Would this sex comedy seem so breezy and amusing if the genders were flipped and a man in his thirties was hired to deflower a 19-year-old woman? Probably not — and writers John Phillips and Gene Stupnitsky (who also directs) clearly know it. In an attempt to neutralise criticisms, they slip in a mention that minor character Doug (Hasan Minhaj) was seduced when he was underage — unlike Percy — by a teacher who served time in jail for the seduction . . . and ended up marrying Doug. Elsewhere, Percy’s former “manny” Jody (Kyle Mooney) calls out Maddie for the creepiness of her assignment — only to be mocked for doing a job that’s usually women’s work.
The gender issues are all over the place, but that’s also what makes the film interesting. It is one of the first comedies to foreground the Millennials vs Gen Z culture-clash, contrasting Maddie’s sex-positive but callow confidence with Percy’s intense fragility. With his delicate features and slight frame, Feldman makes vulnerability deeply winning here.

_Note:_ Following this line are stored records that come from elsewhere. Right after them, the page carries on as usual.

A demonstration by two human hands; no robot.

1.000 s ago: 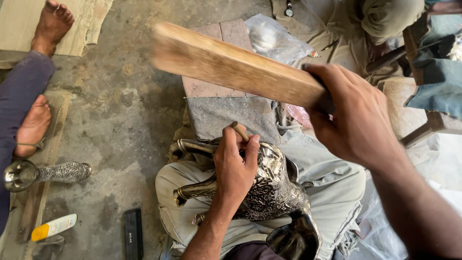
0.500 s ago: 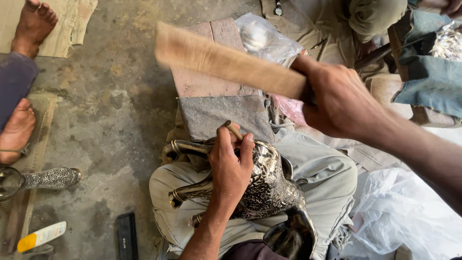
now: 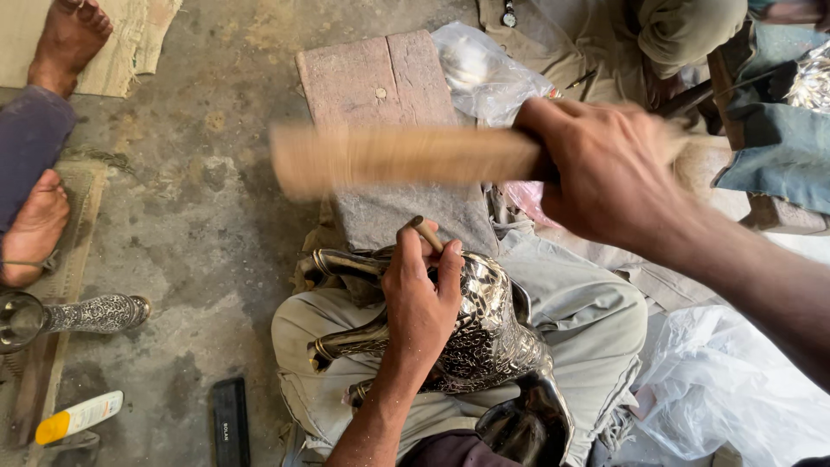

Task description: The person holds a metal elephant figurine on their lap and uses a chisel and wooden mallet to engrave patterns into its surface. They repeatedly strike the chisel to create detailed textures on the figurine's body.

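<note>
Silver-coloured embossed metal jug (image 3: 484, 337) lies on its side across the person's lap and serves as the landmark. Left hand (image 3: 421, 304) rests on the jug's upper flank, fingers closed around a thin rod-like punch (image 3: 427, 233) whose tip meets the patterned surface. Right hand (image 3: 605, 177) is clamped on a flat wooden mallet (image 3: 402, 157), blurred and held level above the jug; the two hands are apart. Beyond the jug sits a reddish stone block (image 3: 380, 78) on the concrete floor (image 3: 216, 216). Packages: a white tube with a yellow cap (image 3: 78, 417) lies far to the jug's left near the frame's lower edge; a flat black rectangular object (image 3: 230, 422), bearing small pale lettering, lies between tube and jug. Clear plastic bags lie beyond the block (image 3: 484, 73) and to the jug's right (image 3: 735, 389); contents cannot be told. Containers: a slender embossed silver vase (image 3: 73, 316) lies on its side left of the jug, its interior unreadable. Another person's bare feet (image 3: 39, 229) are further left
</note>
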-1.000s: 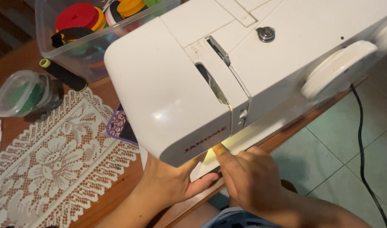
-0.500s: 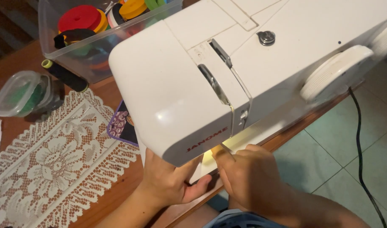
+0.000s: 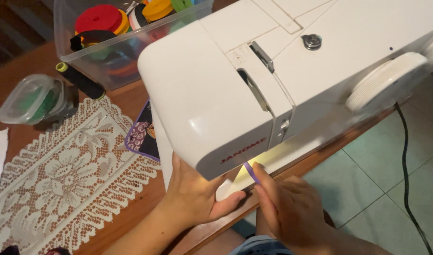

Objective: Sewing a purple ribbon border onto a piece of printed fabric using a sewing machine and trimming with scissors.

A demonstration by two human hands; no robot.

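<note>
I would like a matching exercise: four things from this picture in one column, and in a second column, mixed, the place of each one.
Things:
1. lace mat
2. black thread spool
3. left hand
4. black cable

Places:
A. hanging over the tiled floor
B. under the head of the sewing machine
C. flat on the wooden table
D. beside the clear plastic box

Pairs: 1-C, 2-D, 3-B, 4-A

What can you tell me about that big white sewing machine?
The sewing machine is white, smooth plastic, seen from above on a wooden table. A round handwheel sits at its right end and a metal knob on top. Its lamp lights the bed below. Both hands, left hand and right hand, rest under its head by a purple strip.
</note>
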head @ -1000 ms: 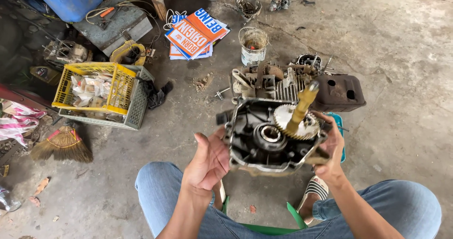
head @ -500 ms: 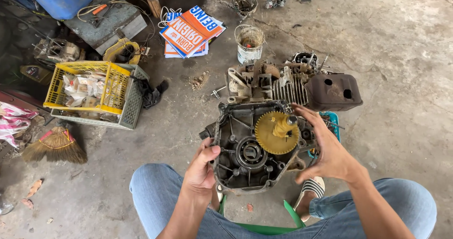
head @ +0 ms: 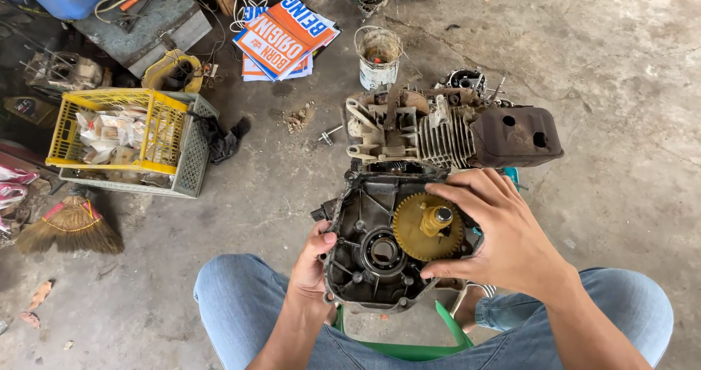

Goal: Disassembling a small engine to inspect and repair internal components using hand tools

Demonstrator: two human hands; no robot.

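On the concrete floor [head: 621,63], far left, I log a straw broom [head: 69,228], then a yellow crate [head: 109,133] of small packets nested in a grey crate [head: 191,162], with a dark rag [head: 223,138] just beside it. Behind them: a grey metal box [head: 142,23] and a stack of orange-and-blue printed sheets [head: 286,38]. Centre: a small dirty bucket [head: 378,55], and below it an engine block [head: 445,129] with cooling fins and a rusty muffler. Over my knees, my left hand [head: 312,268] grips the left edge of a dark crankcase cover [head: 380,249], thumb on its rim. A yellow gear [head: 427,226] with its stub shaft sits in the cover; my right hand [head: 507,231] curls round the gear, fingers spread on its right side. A green stool [head: 431,341] shows beneath my legs.
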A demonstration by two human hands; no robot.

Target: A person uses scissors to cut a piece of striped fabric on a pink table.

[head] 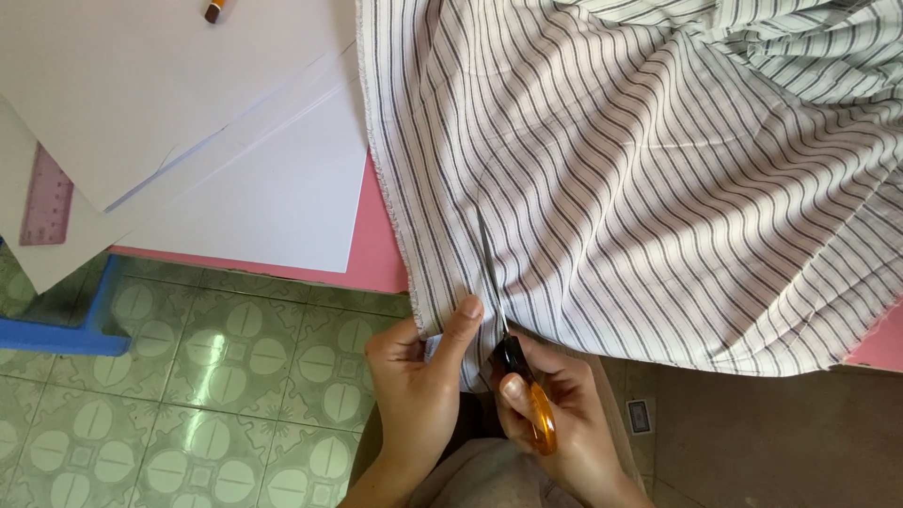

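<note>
Striped fabric (640, 179) draped over pink surface (376, 254), left hand (419, 390) pinching its hem, right hand (555, 423) clamped on orange-handled scissors (517, 376), blades in the cloth

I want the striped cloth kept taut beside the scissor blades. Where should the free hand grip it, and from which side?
Pinch the striped cloth at its near hem, just left of the scissors, coming from the table's near edge. The hem overhangs the pink table there, so fingers fit beneath. The left hand already grips there; the right hand works the orange handles.
</note>
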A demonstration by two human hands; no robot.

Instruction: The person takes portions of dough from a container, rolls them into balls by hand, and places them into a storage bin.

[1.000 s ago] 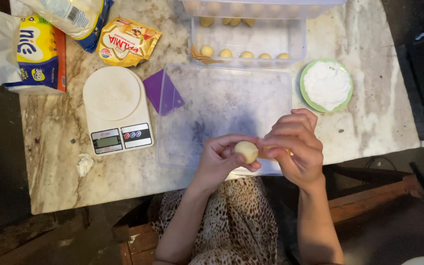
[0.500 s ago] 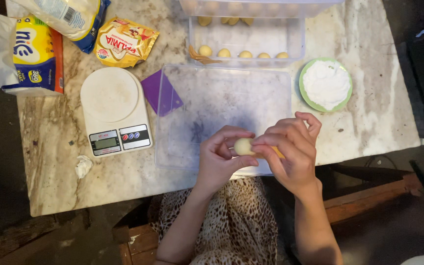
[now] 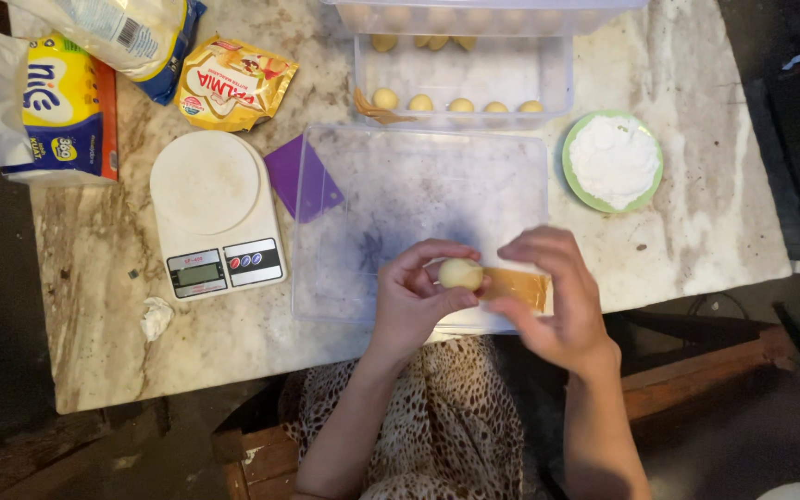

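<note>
Your left hand (image 3: 414,301) has its fingers curled round a small pale dough ball (image 3: 460,274), thumb below and fingertips above, so the ball is pinched at the fingertips and lifted just above the near edge of the clear plastic lid (image 3: 418,208) that lies flat on the marble desk (image 3: 715,185); your right hand (image 3: 557,296) sits just beside it on the right, fingers half bent and spread, the fingertips close to the ball, though whether they touch it you cannot tell; under that hand a flat yellowish strip (image 3: 518,285) lies on the lid, and whether the hand has hold of it cannot be made out; to the left of the lid a purple scraper (image 3: 300,178) leans against its edge, and beyond that stands a white kitchen scale (image 3: 215,213) with its round plate bare; a crumpled scrap of paper (image 3: 156,318) lies near the desk's front left; at the back a clear container (image 3: 465,69) holds a row of small dough balls (image 3: 460,104), and to its right a green bowl (image 3: 613,162) of white powder stands well apart from your hands; a yellow foil packet (image 3: 233,81), a yellow box (image 3: 62,106) and a plastic bag (image 3: 104,28) crowd the far left corner.
</note>
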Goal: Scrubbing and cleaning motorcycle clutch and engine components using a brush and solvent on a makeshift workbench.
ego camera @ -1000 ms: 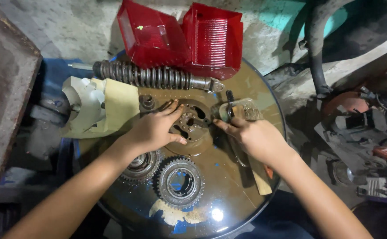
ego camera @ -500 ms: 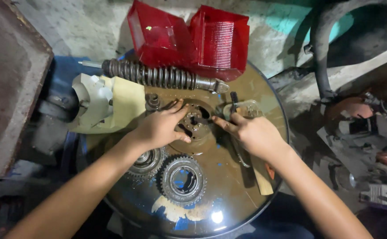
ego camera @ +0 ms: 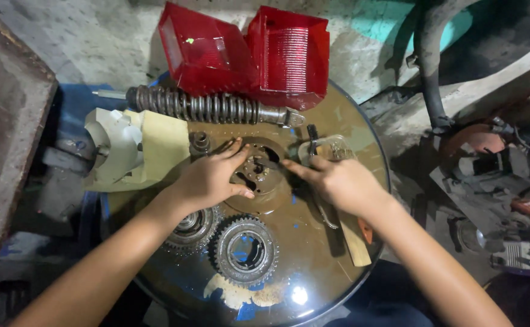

The film’s showstopper moment comes when Percy finally finds the courage, egged on by Maddie, to perform in front of strangers, playing the piano and crooning Hall & Oates’s 1982 hit “Maneater” with a tempo change that turns it into a sad ballad. It’s somehow both absurd and entirely fitting that his phrasing of the line “watch out boy she’ll chew you up” and Maddie’s choked-up reaction become the emotional crux of this problematic but strangely likeable movie.